▶ _PROBLEM TO WORK ON_
Your task is to copy the stretch of lines in the records below that begins with the line containing "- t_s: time" and ends with the line containing "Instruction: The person", exactly as written, with nothing added.

▶ _ENTRIES PROVIDED_

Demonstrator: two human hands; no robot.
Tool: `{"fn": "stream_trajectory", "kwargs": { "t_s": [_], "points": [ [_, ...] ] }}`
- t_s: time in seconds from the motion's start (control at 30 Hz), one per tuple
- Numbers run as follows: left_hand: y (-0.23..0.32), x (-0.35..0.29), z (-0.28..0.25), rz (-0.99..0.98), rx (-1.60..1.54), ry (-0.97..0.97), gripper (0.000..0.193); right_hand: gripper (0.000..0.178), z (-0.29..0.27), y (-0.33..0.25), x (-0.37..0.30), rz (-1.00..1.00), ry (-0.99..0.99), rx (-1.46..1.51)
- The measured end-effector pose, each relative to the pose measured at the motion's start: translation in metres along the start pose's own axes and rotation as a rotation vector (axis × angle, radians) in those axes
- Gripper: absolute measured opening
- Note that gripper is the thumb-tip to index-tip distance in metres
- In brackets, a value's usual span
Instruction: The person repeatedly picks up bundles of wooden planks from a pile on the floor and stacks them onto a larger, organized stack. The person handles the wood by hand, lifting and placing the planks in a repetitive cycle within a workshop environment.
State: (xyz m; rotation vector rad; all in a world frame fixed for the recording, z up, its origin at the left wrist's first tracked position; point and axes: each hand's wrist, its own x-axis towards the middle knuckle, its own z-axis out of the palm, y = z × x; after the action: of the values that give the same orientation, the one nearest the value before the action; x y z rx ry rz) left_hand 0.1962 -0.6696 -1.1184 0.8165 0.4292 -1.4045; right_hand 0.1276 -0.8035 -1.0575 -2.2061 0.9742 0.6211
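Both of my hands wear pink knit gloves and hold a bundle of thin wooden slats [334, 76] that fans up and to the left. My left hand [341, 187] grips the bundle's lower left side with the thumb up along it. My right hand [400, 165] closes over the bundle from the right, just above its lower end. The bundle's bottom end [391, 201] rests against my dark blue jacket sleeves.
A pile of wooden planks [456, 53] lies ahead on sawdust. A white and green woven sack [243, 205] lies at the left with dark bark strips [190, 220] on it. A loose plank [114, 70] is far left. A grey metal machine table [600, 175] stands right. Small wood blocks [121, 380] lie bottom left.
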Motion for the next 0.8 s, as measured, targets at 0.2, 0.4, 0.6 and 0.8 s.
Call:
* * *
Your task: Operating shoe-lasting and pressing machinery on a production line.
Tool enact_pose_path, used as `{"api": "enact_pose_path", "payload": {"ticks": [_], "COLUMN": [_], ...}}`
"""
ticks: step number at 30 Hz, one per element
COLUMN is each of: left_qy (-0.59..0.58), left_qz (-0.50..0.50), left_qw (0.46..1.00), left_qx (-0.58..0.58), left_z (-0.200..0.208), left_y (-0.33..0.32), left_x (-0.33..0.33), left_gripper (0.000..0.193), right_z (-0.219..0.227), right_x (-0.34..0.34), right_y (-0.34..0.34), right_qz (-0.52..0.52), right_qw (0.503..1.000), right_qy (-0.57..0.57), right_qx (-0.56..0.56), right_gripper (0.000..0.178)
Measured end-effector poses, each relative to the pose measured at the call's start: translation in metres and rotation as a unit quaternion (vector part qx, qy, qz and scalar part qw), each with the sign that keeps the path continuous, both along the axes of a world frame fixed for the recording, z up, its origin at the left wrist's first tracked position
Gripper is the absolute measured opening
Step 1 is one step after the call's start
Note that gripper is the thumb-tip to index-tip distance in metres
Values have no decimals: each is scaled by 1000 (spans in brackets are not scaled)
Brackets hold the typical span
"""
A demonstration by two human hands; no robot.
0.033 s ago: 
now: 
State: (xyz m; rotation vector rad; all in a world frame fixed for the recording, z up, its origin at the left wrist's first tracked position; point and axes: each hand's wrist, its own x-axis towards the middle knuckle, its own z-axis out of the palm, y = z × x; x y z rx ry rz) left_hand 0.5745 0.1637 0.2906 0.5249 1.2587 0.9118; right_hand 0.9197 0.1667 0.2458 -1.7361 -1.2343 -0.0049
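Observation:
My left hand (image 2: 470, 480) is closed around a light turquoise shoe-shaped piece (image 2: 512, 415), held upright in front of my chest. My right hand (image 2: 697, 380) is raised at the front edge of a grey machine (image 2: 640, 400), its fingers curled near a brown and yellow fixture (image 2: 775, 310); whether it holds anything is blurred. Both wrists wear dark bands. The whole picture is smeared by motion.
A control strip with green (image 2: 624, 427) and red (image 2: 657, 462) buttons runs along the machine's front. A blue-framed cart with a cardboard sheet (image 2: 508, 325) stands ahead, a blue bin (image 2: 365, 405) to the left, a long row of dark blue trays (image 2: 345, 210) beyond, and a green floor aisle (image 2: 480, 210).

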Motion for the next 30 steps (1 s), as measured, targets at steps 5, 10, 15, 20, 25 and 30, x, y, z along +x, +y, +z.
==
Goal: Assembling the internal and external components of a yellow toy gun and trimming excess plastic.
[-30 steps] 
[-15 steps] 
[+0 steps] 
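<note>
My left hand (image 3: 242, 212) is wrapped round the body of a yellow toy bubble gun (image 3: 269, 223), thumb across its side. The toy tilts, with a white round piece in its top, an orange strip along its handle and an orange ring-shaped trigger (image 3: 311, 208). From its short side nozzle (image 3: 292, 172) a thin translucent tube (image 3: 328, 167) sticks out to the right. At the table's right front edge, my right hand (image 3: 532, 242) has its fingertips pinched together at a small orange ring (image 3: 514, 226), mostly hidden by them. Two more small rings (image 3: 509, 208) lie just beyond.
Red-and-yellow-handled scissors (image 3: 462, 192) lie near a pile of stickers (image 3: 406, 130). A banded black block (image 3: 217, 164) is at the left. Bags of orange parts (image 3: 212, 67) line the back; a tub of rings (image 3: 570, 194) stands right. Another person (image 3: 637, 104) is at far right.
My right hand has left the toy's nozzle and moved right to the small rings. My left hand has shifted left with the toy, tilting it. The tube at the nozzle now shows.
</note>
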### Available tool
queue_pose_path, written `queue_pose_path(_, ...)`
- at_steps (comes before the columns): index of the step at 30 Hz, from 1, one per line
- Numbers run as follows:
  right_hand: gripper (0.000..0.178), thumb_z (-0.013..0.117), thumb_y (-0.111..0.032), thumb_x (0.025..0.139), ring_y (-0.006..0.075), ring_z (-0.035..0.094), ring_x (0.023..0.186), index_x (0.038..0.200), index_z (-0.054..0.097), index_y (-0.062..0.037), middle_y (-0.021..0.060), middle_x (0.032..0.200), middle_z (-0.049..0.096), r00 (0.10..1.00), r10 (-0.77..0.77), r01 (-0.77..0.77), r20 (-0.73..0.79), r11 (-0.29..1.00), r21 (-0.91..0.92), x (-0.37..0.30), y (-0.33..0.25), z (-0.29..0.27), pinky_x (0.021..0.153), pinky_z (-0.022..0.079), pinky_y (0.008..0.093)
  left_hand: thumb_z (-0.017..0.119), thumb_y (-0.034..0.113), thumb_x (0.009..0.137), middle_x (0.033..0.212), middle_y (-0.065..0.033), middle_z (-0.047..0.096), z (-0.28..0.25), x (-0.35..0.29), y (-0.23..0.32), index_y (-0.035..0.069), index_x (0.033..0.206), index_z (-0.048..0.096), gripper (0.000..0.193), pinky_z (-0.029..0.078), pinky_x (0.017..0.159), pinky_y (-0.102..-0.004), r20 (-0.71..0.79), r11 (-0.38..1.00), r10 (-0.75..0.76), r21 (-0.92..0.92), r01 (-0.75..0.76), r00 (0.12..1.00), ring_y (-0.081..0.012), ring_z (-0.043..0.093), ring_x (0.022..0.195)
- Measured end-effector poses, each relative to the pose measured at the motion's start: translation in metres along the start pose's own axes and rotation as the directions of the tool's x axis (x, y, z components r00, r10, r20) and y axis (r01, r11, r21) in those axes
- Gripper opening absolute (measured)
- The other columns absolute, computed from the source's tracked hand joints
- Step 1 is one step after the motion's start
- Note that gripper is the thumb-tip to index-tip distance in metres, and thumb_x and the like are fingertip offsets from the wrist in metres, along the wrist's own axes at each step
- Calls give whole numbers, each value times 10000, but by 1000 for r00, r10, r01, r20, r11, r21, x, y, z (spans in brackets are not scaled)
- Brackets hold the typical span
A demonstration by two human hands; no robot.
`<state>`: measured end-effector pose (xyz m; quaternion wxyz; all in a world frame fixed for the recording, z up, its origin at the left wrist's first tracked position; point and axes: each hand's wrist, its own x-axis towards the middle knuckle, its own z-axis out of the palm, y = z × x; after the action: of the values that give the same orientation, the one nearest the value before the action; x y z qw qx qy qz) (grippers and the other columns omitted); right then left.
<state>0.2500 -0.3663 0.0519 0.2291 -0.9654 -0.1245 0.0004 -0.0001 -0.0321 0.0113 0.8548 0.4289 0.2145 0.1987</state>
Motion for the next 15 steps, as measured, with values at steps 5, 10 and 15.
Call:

▶ _WORKED SOLUTION_
- t_s: time in seconds from the motion's start (control at 30 Hz), one per tuple
- Numbers run as follows: left_hand: y (-0.23..0.32), x (-0.35..0.29), z (-0.28..0.25), rz (-0.99..0.98), rx (-1.60..1.54), ry (-0.97..0.97), gripper (0.000..0.193); right_hand: gripper (0.000..0.178), z (-0.29..0.27), y (-0.33..0.25), x (-0.37..0.30), rz (-1.00..1.00), ry (-0.99..0.99), rx (-1.46..1.51)
- The measured end-effector pose, each relative to the pose measured at the motion's start: translation in metres along the start pose's own axes and rotation as a rotation vector (axis × angle, radians) in those axes
- Gripper: absolute measured opening
- Note that gripper is the thumb-tip to index-tip distance in metres
- In brackets, a value's usual span
Instruction: The person repeatedly picks up bundles of wooden planks from a pile on the floor and stacks them onto a larger, organized stack. The person handles the wood by hand, lifting and placing the planks in a repetitive cycle within a workshop environment.

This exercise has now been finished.